YOUR INSTRUCTIONS | Nothing but the lines below from the first through the one with "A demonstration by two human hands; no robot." should appear, printed exactly; please leave pictures out.

INPUT RECORDS |
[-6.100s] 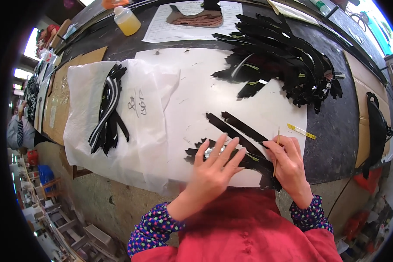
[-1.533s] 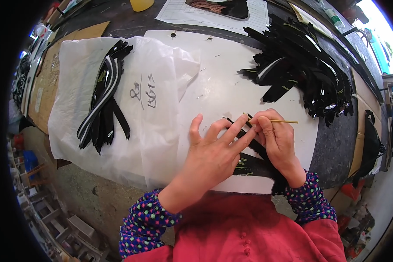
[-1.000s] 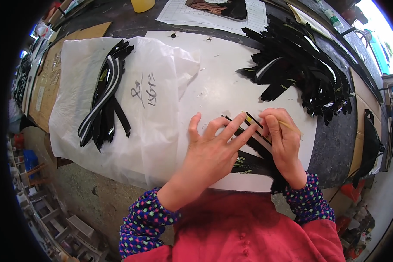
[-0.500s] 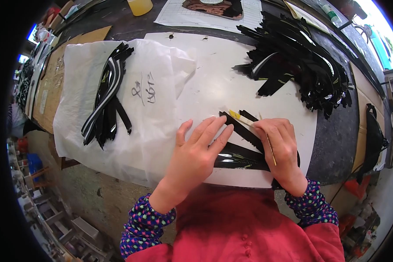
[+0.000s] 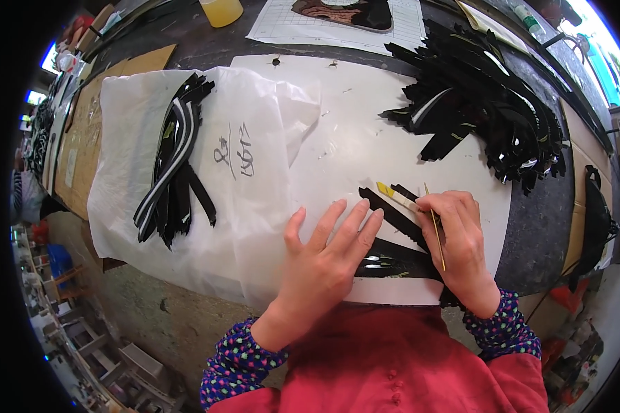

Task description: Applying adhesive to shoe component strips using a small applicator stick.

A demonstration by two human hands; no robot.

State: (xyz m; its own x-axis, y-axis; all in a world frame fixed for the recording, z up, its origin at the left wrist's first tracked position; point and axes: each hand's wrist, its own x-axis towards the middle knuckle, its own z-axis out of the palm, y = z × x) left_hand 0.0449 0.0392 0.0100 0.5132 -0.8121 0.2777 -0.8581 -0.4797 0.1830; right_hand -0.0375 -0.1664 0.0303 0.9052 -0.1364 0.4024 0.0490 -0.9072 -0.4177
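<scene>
My right hand [image 5: 459, 237] is closed round a pale flat tool with a yellow tip [image 5: 395, 195]. A thin brown stick [image 5: 437, 233] is held in the same fingers and crosses the tool. Under the tool, black strips [image 5: 397, 216] lie slanting on a white board [image 5: 351, 117], the yellow tip close to their far ends. My left hand [image 5: 327, 255] rests with fingers spread, the fingertips beside the nearest strip. More glossy black strips [image 5: 401, 258] lie between the hands, partly hidden by them.
A large heap of black strips [image 5: 489, 103] lies at the far right. On white plastic sheeting [image 5: 255, 206] at left is a smaller bundle [image 5: 176, 165]. Behind stand a cup of yellow liquid [image 5: 222, 12] and a gridded sheet with a dark patterned piece [image 5: 348, 12].
The whole view has shifted slightly. My left fingers have drawn back from the strip's far end, and the yellow tip shows more fully. My right hand keeps its hold.
</scene>
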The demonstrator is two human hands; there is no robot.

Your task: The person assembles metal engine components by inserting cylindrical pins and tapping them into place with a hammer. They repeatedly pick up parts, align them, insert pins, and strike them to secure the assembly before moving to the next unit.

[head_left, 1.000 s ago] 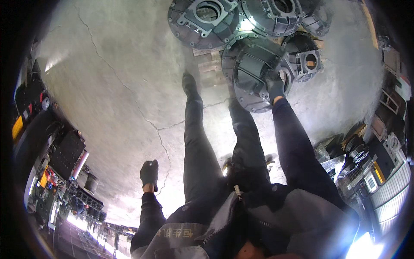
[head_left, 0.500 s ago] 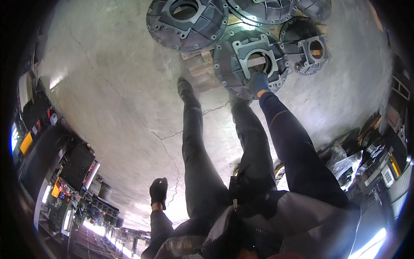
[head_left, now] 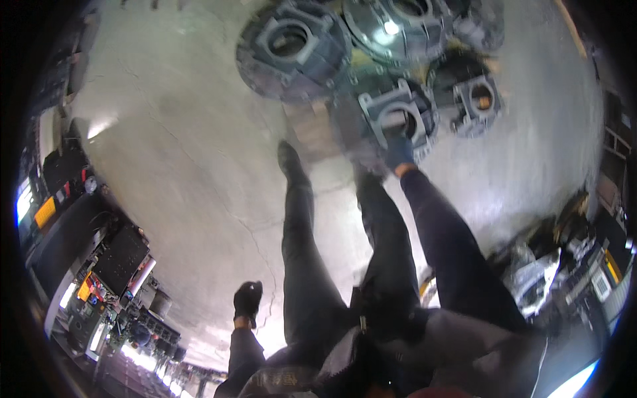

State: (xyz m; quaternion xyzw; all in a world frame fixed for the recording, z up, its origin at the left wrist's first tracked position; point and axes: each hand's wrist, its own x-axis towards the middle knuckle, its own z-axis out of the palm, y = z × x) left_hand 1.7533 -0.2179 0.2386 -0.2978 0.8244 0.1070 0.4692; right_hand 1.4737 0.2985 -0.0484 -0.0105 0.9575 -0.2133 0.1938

ANSWER BELOW |
[-6.100s] 
[-1.533s] 
[-1.000s] 
[-0.500s] 
[+0.000s] 

Task description: Applying adhesive to shoe component strips using a small applicator stick.

A demonstration by two human hands; no robot.

With that, the output is complete.